O Pesach, por sua vez — origem do termo “Páscoa” — foi instituído como uma celebração da libertação do povo hebreu da escravidão no Egito. Mas mesmo esse ritual carrega traços mais antigos: o sacrifício do cordeiro, o uso de ervas amargas, o pão sem fermento… tudo isso pode ser visto como resquícios de festas pastorais e agrícolas anteriores à própria Torá.
Quando o cristianismo surgiu e se espalhou, foi natural — e até estratégico — que muitos desses elementos fossem integrados ao novo calendário sagrado. Assim como aconteceu com o Natal, a Páscoa cristã se entrelaçou com os símbolos pagãos para transmitir sua nova mensagem: o renascimento de Cristo após a crucificação.
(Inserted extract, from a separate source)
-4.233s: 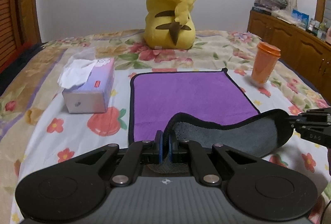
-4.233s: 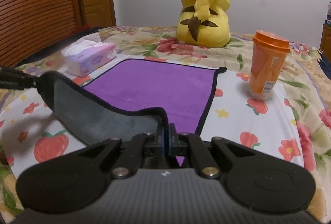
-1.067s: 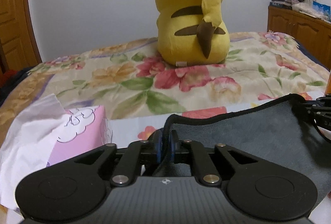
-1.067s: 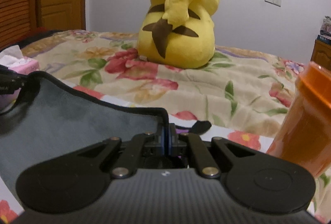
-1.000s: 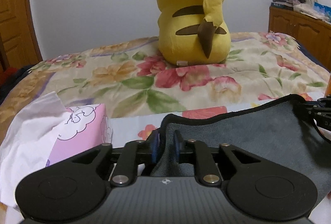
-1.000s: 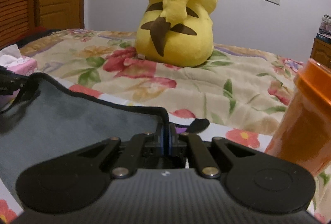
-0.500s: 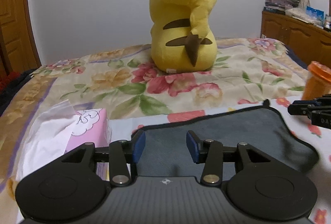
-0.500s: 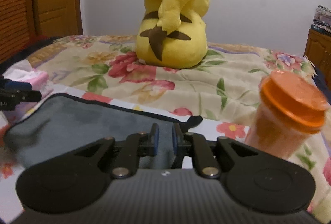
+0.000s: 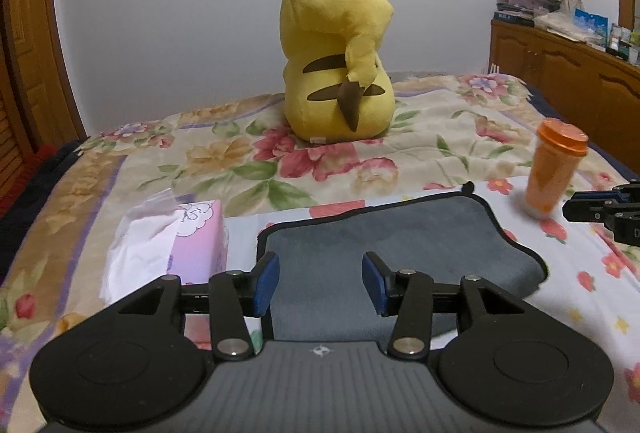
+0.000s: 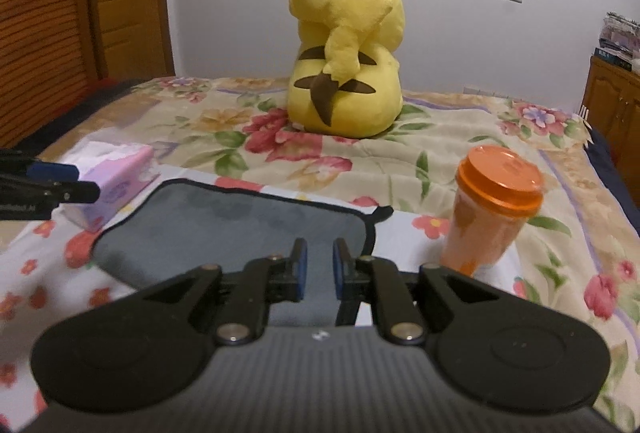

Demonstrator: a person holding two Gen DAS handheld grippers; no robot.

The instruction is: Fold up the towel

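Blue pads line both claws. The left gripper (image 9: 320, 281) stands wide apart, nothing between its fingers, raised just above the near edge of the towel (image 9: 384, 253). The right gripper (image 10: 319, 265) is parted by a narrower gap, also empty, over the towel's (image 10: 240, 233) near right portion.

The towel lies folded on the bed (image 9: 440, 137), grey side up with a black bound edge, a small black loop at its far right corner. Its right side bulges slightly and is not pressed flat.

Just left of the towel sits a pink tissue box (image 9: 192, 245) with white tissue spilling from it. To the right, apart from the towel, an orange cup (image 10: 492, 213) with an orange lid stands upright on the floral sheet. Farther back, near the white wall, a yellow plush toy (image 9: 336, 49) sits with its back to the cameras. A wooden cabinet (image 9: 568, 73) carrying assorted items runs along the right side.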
Mas isso não apaga a riqueza das tradições que vieram antes. Pelo contrário: amplia a percepção de que o impulso pelo renascimento, pela libertação e pela reconexão com a vida é algo universal, presente em todos os tempos e culturas.
Reconhecer as raízes da Páscoa não é negar o Cristo. É apenas lembrar que a Terra já contava essa história muito antes de ela ser escrita.
E talvez, ao olhar para trás, possamos redescobrir maneiras mais vivas, mais conectadas e mais sagradas de celebrar a vida em todas as suas formas.